## What you are asked to do
Find every line in the entries that holds the string "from" and report it.

(Beginning of Raw data)

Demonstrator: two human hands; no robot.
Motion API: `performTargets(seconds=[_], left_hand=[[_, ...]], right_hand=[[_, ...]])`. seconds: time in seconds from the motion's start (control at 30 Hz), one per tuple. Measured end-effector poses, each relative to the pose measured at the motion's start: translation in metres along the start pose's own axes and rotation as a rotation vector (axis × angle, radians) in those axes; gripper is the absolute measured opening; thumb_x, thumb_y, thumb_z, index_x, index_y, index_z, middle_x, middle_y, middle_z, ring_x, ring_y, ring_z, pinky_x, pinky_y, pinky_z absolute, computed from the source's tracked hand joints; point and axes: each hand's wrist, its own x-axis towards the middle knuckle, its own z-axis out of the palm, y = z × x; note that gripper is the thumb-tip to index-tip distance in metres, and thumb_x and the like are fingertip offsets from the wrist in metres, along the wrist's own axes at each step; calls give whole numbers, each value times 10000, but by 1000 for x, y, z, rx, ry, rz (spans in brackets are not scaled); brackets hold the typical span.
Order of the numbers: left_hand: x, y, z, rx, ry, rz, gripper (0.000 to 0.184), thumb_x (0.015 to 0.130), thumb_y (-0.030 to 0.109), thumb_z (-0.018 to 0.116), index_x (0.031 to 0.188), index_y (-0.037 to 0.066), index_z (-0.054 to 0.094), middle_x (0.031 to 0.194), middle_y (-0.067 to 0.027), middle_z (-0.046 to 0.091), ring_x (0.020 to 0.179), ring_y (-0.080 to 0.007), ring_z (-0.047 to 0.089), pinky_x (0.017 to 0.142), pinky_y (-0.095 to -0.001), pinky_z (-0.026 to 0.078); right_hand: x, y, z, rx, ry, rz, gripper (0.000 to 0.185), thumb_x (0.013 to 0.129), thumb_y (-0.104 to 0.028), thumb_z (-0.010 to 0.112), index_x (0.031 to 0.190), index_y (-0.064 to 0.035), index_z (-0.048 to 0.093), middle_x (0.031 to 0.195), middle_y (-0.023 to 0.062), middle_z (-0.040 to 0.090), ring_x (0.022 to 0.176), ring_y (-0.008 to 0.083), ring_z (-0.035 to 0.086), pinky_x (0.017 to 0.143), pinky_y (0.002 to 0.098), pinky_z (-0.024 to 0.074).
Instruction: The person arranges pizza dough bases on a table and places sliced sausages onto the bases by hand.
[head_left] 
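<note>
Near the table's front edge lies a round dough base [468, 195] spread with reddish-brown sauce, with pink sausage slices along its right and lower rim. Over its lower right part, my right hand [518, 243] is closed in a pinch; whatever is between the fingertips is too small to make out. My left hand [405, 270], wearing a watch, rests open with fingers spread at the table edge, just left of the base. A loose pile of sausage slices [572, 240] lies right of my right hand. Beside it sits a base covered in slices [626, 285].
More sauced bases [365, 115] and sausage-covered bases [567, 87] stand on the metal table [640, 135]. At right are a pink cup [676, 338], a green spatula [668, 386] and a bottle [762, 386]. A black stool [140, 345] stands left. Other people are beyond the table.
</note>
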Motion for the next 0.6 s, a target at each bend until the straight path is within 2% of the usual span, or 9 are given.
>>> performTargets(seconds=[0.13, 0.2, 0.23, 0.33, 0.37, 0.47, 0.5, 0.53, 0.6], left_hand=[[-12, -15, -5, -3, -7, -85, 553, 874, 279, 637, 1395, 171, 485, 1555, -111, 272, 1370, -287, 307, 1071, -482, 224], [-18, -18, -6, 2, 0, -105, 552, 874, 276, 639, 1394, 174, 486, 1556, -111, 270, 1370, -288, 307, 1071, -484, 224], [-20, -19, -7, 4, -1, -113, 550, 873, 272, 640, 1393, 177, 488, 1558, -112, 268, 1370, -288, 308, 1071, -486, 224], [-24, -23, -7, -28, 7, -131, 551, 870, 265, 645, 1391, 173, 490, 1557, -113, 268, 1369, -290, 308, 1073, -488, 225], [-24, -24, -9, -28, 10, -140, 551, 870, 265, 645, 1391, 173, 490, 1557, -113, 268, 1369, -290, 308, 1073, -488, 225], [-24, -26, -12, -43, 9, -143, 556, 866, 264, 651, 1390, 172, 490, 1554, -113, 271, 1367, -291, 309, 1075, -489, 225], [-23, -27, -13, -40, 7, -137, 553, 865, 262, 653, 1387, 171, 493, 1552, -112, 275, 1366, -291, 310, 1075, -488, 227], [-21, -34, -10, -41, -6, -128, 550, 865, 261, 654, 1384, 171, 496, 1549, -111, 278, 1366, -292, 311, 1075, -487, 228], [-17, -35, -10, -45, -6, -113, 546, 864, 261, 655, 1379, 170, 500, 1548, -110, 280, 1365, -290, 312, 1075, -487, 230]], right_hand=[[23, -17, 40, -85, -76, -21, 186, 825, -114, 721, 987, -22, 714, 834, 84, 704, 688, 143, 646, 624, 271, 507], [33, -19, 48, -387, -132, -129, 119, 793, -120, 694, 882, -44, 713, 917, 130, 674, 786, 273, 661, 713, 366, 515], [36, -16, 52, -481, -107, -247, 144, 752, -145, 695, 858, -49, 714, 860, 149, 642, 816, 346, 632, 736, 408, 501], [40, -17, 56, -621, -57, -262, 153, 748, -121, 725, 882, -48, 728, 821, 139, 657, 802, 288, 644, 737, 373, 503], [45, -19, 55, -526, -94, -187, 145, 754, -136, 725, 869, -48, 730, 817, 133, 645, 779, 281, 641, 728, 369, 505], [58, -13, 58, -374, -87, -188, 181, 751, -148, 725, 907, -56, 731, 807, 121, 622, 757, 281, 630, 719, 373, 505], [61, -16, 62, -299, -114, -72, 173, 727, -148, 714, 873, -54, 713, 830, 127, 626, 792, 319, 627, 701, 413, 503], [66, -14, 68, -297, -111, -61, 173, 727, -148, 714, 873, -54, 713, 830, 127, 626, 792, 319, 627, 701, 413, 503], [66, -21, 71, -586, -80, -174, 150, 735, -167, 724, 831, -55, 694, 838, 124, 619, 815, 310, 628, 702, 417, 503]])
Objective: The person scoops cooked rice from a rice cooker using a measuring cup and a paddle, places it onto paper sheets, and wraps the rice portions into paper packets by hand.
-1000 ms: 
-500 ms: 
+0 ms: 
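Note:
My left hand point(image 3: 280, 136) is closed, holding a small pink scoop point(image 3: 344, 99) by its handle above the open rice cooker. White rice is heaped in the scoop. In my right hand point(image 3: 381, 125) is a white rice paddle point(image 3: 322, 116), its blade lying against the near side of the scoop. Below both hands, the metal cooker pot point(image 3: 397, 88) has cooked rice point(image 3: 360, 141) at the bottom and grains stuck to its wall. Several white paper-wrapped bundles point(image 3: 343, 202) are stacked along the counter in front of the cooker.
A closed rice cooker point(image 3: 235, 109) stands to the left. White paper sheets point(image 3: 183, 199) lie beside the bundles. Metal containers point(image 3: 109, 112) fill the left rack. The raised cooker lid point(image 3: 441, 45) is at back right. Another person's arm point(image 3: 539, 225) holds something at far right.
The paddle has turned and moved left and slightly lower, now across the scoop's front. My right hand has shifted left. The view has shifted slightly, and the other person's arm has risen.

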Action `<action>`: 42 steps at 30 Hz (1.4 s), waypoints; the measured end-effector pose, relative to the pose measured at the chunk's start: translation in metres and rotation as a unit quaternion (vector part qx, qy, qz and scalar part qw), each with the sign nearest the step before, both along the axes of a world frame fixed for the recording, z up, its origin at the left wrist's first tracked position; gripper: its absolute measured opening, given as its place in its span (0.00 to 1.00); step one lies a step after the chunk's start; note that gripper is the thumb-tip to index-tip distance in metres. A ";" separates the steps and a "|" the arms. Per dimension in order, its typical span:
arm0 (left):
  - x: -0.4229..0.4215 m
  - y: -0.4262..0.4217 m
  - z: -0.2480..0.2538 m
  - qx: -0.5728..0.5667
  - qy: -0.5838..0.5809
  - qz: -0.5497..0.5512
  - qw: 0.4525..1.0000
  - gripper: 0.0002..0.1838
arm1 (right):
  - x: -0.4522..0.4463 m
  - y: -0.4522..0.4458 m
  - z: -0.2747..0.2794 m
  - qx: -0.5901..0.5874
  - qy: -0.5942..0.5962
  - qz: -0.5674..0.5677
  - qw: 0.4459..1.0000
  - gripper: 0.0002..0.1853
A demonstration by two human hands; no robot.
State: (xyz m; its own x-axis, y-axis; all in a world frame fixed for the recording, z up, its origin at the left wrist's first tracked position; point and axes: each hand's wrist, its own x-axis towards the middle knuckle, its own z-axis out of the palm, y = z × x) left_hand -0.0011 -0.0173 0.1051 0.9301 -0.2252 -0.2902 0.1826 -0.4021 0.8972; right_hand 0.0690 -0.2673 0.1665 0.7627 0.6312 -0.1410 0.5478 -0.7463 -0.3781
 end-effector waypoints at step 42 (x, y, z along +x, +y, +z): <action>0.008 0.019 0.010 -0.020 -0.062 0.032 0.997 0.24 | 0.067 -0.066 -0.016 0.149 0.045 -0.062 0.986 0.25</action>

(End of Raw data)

## Response to the exercise
Motion API: `performTargets(seconds=[_], left_hand=[[_, ...]], right_hand=[[_, ...]])`. seconds: time in seconds from the motion's start (control at 30 Hz), one per tuple. Measured end-effector poses, each relative to the pose measured at the motion's start: translation in metres along the start pose's own axes and rotation as a rotation vector (axis × angle, radians) in those axes; gripper is the absolute measured opening; thumb_x, thumb_y, thumb_z, index_x, index_y, index_z, middle_x, middle_y, middle_z, ring_x, ring_y, ring_z, pinky_x, pinky_y, pinky_z absolute, computed from the source's tracked hand joints; point and axes: each hand's wrist, its own x-axis towards the middle knuckle, its own z-axis out of the palm, y = z × x; note that gripper is the thumb-tip to index-tip distance in metres, and thumb_x and the like are fingertip offsets from the wrist in metres, along the wrist's own axes at each step; calls give whole numbers, each value times 10000, but by 1000 for x, y, z, rx, ry, rz (spans in brackets are not scaled); brackets hold the typical span.
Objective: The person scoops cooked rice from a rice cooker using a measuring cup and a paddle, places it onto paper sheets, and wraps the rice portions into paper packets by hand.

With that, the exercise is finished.